Transplanted Life
Tuesday, December 16, 2003
 
Christmas shopping
It's funny, I hadn't really considered that with my current two best friends being women, and me appearing to be a one as well, Christmas shopping was going to be tricky. It's not like I've never shopped for the fair sex before; it's just that in the past, I've always had some direction. The girl in question was my girlfriend, or a friend of reasonably long standing. Someone I knew well, or probably at least better than I know Kate and Jen. And even if it wasn't, I could count on some helpful retail person coming over to ask what I was looking for when I stood in the middle or a bunch of girly stuff, looking more than a little confused.

Today, though, I stood in the middle of Bath & Body Works, on a vague memory that girls like smelly stuff (whereas a guy was more likely to respond to a B&BW gift basket with "are you saying I've got some kind of nasty BO?"), and, of course, all the salespeople acted like I should know this stuff. Even when someone does try to help, it goes something like this:

"Hello, can I be of some assistance?"

"I hope so.
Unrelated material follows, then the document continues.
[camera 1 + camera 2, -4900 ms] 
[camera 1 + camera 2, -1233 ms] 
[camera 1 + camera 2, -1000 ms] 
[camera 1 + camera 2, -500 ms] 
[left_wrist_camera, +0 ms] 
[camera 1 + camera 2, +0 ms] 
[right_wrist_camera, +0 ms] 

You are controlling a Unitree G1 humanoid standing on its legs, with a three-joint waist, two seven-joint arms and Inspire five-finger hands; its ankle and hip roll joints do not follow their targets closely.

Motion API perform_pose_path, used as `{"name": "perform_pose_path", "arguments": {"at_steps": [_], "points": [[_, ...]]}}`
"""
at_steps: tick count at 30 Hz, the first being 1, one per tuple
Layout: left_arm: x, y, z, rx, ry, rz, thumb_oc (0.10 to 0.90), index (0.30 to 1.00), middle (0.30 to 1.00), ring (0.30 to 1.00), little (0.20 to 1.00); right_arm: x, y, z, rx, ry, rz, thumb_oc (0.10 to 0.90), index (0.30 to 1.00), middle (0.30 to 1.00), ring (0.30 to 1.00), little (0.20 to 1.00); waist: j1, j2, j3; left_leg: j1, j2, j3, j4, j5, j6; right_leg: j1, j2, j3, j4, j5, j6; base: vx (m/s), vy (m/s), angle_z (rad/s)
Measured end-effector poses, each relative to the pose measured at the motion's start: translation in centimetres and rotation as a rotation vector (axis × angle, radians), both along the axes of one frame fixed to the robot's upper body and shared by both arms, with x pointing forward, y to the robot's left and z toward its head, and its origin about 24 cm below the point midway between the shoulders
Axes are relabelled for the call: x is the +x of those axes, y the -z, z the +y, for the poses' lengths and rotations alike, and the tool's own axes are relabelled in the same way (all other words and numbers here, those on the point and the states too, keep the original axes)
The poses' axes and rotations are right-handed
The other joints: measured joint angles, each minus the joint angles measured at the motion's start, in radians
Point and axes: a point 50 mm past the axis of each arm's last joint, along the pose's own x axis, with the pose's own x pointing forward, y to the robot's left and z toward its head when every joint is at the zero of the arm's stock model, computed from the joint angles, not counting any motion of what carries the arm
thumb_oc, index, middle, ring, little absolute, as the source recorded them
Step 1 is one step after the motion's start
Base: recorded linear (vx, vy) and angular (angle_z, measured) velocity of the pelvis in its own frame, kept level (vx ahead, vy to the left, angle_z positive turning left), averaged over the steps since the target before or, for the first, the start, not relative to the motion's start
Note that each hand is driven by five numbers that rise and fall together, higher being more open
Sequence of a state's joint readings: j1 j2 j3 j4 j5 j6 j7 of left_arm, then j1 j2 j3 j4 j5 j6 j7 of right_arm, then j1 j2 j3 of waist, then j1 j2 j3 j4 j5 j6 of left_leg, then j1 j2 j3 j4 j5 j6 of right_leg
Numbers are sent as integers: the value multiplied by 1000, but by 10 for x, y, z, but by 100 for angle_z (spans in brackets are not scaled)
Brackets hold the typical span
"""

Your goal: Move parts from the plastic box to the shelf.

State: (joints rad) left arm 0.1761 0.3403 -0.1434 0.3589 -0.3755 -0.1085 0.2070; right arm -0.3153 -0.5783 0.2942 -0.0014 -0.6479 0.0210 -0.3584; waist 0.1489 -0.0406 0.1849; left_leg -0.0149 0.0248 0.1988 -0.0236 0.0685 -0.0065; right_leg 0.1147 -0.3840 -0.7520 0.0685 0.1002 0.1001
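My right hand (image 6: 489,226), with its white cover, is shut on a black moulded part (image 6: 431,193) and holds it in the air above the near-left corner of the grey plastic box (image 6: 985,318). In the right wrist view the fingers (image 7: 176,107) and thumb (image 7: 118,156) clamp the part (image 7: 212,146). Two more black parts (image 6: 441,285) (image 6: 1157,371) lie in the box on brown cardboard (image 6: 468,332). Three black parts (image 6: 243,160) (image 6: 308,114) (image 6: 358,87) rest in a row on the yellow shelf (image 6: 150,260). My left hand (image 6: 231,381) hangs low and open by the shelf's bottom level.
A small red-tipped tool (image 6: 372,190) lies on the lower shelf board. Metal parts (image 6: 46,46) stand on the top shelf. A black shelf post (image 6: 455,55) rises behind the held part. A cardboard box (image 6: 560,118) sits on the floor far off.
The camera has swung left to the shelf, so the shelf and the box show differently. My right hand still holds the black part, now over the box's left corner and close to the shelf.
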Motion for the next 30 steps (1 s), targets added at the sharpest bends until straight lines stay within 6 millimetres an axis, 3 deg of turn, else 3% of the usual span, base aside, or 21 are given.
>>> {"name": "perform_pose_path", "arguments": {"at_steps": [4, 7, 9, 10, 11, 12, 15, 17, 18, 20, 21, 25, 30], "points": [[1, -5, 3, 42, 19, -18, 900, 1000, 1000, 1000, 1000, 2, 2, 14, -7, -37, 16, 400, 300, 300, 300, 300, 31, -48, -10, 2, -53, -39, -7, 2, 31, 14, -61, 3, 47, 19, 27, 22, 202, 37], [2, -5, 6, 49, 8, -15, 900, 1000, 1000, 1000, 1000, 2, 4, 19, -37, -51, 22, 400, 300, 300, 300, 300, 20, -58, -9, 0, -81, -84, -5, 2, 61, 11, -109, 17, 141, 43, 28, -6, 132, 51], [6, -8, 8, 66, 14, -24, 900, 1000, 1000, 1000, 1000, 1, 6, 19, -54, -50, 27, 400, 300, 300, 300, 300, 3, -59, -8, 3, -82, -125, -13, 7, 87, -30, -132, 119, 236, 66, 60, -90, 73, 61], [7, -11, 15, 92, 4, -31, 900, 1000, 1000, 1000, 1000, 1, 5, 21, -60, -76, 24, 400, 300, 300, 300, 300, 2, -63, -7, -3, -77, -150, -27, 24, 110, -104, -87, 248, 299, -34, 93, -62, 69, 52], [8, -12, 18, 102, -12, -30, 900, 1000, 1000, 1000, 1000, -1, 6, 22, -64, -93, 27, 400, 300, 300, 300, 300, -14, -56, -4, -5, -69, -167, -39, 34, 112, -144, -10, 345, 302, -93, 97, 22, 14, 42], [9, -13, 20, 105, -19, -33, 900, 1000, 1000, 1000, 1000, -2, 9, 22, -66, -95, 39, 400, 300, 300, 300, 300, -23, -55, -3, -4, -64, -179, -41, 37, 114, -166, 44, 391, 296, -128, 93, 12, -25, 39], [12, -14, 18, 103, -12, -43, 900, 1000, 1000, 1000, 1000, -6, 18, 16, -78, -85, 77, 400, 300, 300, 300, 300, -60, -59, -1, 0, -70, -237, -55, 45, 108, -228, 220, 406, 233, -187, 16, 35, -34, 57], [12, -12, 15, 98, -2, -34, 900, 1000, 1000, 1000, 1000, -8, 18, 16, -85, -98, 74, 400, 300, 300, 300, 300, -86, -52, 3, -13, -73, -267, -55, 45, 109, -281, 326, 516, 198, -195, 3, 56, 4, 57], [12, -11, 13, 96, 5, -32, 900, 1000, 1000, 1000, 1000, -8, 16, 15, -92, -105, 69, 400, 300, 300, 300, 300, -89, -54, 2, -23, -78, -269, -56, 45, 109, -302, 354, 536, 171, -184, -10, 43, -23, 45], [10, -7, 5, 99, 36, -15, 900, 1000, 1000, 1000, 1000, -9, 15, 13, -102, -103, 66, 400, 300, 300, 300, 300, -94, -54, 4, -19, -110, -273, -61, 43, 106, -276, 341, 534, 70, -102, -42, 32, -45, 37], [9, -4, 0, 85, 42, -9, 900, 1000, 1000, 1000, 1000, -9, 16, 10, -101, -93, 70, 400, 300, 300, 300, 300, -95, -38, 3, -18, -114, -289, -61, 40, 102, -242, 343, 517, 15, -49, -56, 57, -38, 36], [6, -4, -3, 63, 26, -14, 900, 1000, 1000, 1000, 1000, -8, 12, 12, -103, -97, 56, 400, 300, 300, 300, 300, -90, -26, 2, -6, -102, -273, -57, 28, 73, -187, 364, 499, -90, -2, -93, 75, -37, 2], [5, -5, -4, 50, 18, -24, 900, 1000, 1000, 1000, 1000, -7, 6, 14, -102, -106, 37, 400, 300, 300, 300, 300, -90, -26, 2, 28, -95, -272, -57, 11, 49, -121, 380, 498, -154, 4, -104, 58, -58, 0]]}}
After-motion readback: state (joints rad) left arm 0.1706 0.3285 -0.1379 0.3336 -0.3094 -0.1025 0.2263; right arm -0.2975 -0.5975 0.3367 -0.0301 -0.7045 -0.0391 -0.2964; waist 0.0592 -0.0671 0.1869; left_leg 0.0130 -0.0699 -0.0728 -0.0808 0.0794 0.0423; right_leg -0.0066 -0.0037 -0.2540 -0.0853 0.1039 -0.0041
I'm trying to get presents for a couple of friends, and I'm not sure what to go with."

"What type of skin do they have?"

"Uh, they're both white..."

...and it goes downhill from there. Around the third store, I was ready to pitch a fit, decrying it as sexist that just because I was a woman, I was supposed to be some sort of walking encyclopedia of skin and hair care. Come on, that's nothing more than a silly stereotype! It's not like there's some sort of compulsory class on this stuff that women have to take when they first develop secondary sexual characteristics (there isn't, right?); it's just something women may or may not know, and shame on you for assuming I've got nothing better to fill my head with than what kind of unguents and ointments another woman might need.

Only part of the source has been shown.